Exercise instructions ->
For the material that follows, return exactly the lines from the one with "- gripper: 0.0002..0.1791" through the one with "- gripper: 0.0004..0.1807", both ends included.

--- START ---

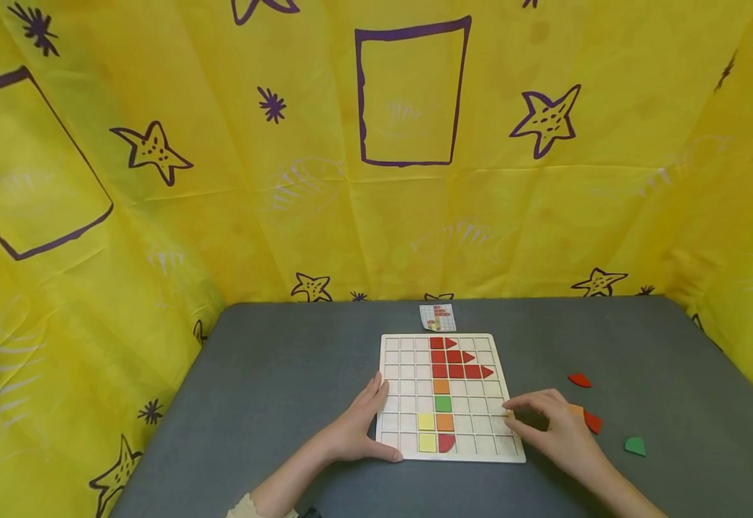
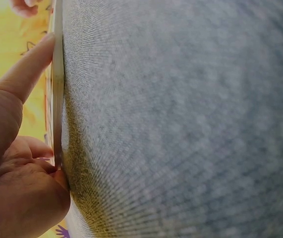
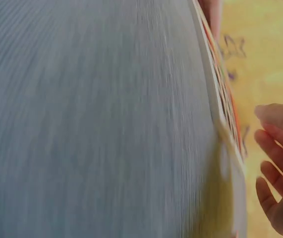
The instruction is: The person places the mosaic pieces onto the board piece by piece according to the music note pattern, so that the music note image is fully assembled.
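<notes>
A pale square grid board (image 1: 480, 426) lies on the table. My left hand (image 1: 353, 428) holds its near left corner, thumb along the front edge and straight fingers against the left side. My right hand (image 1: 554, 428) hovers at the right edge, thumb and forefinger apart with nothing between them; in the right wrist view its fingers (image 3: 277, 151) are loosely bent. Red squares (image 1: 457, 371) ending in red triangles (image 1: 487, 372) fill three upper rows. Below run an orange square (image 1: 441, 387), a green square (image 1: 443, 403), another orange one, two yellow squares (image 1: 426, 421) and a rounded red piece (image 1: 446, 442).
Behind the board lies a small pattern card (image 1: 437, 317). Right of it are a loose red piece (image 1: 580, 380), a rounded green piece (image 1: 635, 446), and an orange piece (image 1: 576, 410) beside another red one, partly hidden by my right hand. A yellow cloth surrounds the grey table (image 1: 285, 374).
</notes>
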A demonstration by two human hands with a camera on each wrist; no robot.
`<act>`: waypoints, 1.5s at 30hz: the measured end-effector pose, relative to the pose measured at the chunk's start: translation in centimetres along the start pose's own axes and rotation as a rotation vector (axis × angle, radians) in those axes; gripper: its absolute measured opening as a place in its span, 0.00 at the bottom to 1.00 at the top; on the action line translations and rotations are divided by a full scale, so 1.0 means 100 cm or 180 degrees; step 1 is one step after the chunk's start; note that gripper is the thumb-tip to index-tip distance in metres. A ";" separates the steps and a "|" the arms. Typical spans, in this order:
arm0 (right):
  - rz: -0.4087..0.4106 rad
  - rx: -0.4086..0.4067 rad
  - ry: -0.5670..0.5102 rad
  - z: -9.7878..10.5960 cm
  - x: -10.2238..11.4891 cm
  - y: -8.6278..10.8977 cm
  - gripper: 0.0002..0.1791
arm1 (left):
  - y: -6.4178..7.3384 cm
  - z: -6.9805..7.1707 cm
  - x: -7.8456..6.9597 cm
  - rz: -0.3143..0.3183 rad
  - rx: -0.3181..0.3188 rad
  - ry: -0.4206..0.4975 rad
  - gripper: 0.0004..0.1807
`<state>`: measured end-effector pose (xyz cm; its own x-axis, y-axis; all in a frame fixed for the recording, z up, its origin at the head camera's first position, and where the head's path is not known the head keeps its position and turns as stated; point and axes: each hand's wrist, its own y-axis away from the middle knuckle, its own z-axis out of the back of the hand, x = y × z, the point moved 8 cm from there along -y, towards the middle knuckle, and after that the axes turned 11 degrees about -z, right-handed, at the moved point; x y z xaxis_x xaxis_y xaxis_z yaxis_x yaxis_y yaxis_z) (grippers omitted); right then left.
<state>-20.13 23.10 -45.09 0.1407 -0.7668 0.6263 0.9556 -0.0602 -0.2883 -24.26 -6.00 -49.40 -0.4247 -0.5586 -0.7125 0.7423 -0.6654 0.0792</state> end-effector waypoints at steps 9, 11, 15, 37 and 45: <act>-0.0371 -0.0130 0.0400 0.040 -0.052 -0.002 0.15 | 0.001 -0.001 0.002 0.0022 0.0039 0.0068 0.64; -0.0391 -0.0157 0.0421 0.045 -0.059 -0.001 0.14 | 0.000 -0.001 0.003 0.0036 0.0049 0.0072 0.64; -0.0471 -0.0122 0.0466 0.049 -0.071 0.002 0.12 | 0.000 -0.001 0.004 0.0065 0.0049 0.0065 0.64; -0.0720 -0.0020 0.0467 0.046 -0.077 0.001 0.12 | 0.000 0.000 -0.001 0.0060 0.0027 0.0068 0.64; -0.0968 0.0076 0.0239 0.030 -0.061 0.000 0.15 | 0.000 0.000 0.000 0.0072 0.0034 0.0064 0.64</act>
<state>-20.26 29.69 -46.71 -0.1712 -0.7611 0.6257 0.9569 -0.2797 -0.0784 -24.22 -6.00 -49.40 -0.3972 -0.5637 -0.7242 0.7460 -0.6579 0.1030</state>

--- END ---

Answer box ->
  - gripper: 0.0002..0.1791
arm1 (left):
  - y: -6.4178..7.3384 cm
  - z: -6.9805..7.1707 cm
  - x: -7.8456..6.9597 cm
  - rz: -0.3143..0.3183 rad
  - rx: -0.3181..0.3188 rad
  - ry: -0.4206..0.4975 rad
  - gripper: 0.0004..0.1807

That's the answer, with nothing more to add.